A government spokesperson said troops were mostly in control but there was still a small group of fighters. "Maybe 30-40 people, hiding in the streets and in the cemetery. They are desperate," he said in Tripoli.
In the east, much of which is under rebel control, warplanes bombed rebel positions around the oil port of Ras Lanuf where the front line is shifting with rebels in 4x4 trucks mounted with weapons engaging the army in strike and counter-strike.
Air strikes hit rebels behind the stretch of no man's land desert between Ras Lanuf and Bin Jawad, 550 km (340 miles) east of Tripoli. The towns are about 60 km (40 miles) apart on the strategic coast road along the Mediterranean Sea.

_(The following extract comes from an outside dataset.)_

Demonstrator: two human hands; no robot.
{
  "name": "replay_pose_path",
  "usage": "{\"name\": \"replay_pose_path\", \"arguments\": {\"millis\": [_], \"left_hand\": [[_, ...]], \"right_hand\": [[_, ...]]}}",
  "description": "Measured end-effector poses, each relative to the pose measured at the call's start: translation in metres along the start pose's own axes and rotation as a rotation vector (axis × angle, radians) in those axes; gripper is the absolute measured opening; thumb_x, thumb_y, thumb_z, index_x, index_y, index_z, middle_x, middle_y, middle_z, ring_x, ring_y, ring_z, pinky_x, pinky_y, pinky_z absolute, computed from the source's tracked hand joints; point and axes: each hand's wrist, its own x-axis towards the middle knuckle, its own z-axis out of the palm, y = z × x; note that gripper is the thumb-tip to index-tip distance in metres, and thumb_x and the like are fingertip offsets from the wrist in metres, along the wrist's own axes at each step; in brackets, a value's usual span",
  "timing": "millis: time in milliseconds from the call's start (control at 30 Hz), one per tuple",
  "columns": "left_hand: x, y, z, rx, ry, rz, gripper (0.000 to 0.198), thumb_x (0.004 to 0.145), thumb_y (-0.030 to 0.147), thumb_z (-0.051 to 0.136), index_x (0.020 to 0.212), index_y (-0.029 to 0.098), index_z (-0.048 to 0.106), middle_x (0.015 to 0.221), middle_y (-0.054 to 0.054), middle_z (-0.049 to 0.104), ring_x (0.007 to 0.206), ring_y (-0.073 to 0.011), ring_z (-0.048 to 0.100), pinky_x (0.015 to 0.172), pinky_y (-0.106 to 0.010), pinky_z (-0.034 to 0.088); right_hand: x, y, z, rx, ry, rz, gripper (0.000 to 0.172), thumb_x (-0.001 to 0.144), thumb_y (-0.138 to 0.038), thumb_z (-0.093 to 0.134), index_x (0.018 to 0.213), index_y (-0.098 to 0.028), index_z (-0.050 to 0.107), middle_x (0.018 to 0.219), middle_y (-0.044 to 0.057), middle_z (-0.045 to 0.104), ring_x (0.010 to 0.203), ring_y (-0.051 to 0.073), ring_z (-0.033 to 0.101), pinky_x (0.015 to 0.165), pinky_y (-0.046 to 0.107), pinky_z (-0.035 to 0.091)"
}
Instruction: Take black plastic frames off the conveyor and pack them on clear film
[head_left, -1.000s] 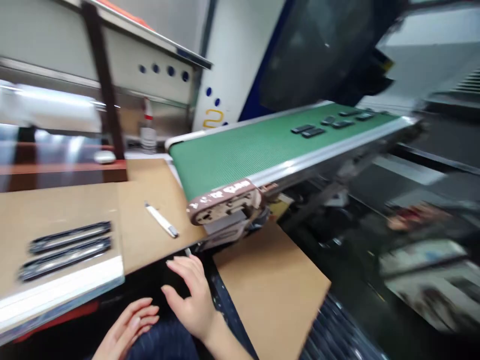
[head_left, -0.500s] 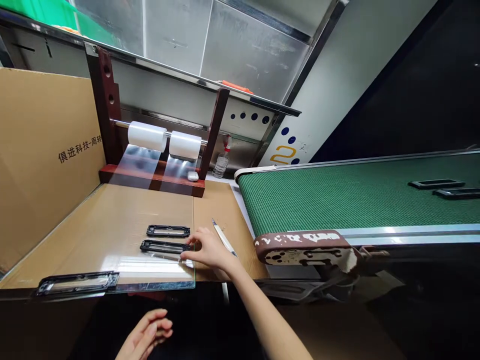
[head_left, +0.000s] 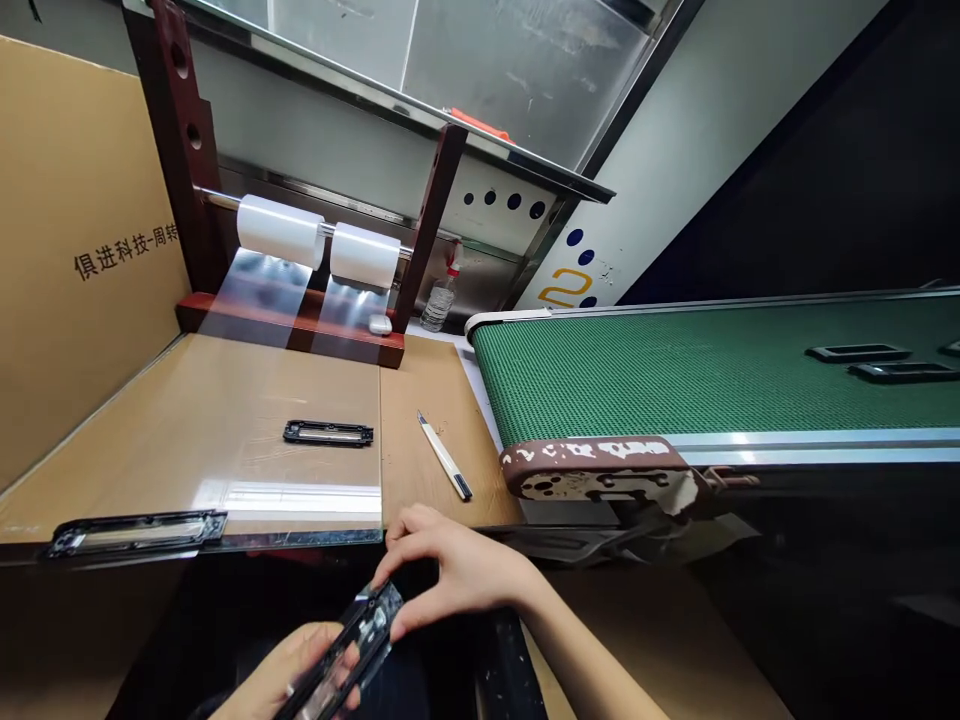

Pro-Gaddafi troops who had besieged the rebel-held city of Misrata left on Tuesday, driving east towards Sirte with other forces coming from Tripoli, a resident said. There had already been reports Sirte had been reinforced from the south.
Gaddafi has said rebels were drug-addled youths and al Qaeda-backed terrorists, and said he would die in Libya rather than surrender. One of his sons said if Gaddafi bowed to pressure and quit, Libya would descend into civil war.
Gaddafi and his entourage made a dramatic visit to a Tripoli hotel where foreign journalists were staying late on Tuesday and gave interviews to French and Turkish television.
Early on Wednesday, Libyan television broadcast a speech, recorded a day earlier, by Gaddafi to tribal leaders in Tripoli, his fourth televised address since the uprising began.
Returning to familiar themes, the Libyan leader said the rebels wanted to pave the way for a new colonial era that would allow Britain, France and the United States to divide up the country and control its oil wealth.
Referring obliquely to unrest in the Arab world and elsewhere, he said: "How can (Libyan) parents allow Tunisians, Egyptians, Algerians and Afghans to enrol your children?"